(RxWiki News) Here’s an interesting fact. Epilepsy is fairly common in Denmark. About 1.5 percent of the Danish population has this brain disorder that causes seizures. A recent study looked at cancer risks associated with the disease and its treatment.
Scientists have been debating for decades about whether or not the powerful medicines used to treat epilepsy increase an individual’s cancer risks.
After studying the entire Danish population, a new study found little or no association between epilepsy medications and increased cancer risks.
However, researchers did discover that the disease itself may increase the risk for certain cancers.
"Work with your doctor to find the right dose of all medications you take."
Jeanette Kaae and colleagues from the Department of Epidemiology Research at the Statens Serum Institut in Copenhagen, Denmark, gathered information on 4,803,613 Danish residents over the age of 16, of whom 97,318 had a known epilepsy diagnosis.
The aim of this study was to establish whether medications used to treat epilepsy increase the risk for cancer.
The researchers looked at the wide range of medications used to treat the convulsive disease.
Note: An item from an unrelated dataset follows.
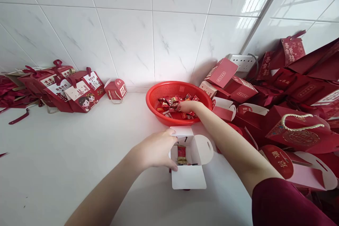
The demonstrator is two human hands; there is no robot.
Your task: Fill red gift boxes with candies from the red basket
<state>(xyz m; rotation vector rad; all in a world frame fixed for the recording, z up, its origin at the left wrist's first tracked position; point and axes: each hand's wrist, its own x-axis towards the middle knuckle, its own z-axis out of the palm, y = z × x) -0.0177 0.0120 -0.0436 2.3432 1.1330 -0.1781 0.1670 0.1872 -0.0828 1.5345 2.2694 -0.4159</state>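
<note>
My left hand [156,150] grips the left wall of an open gift box [188,177], thumb at the front and fingers at the back. White inside, the box stands on the counter with its flaps folded out. A red and gold wrapped packet [181,152] lies in it. Beyond the box is a red plastic basket [180,122] with perforated sides, holding many small wrapped candies [169,102]. My right hand [186,106] reaches down into the basket, its fingers closed among the candies. What the fingertips hold, if anything, is hidden.
Red gift boxes [84,91] with ribbons stand at the left by the tiled wall. A small red box [116,90] is nearer the basket. More red boxes [299,130], some opened, crowd the right side. Behind them sits a white power strip [242,62].
</note>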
A total of 22 medications were part of this analysis, some of which are used to treat conditions other than epilepsy.
The researchers found small increased risks (4-11 percent) of esophageal, stomach, intestine, lymph system, male genital tract, skin and urinary tract cancers among non-epileptics taking anti-epileptic medications (any medication) compared to non-users of these medications.
Non-epileptics taking these anti-epileptic medications also had 23 to 59 percent greater risks of liver, mouth and throat and respiratory tract cancers than did people without epilepsy who didn’t take these medicines.
People with epilepsy who were not taking any medications for the condition had small to moderate increased risks (17-35 percent) of cancer of the digestive and respiratory organs, compared to people without the disease.
Epileptics not taking any medicines, however, had a two-fold risk of central nervous system cancers and a three-fold greater risk of cancers of the mouth and throat compared to non-epileptics.
Adding medications did not further increase the risks of oral, digestive or respiratory cancers.
Epileptics taking medications did have a nearly four-fold increased risk of central nervous system cancers and a 41 percent increased risk of liver cancer.
“For epileptics both with and without a record of anti-epileptic medication use, we observed strong associations between having epilepsy and the risks of central nervous system (200-400 percent increased risk) and mouth and throat (200-300 percent increased risk) cancers, as well as a modest association (30-35 percent increased risk) between epilepsy and the risk of respiratory tract cancers,” the authors wrote.
“The fact that there were generally no differences in cancer risk for epileptics who were taking medication for their condition and those who were not suggests that it is not primarily anti-epileptic medications that are responsible for the increased cancer risk among epileptics but epilepsy itself or another aspect of epilepsy diagnosis or treatment,” the authors concluded.
This study was published in the July issue of the International Journal of Cancer.
The research was supported by the Danish Medical Research Council. No conflicts of interest were disclosed.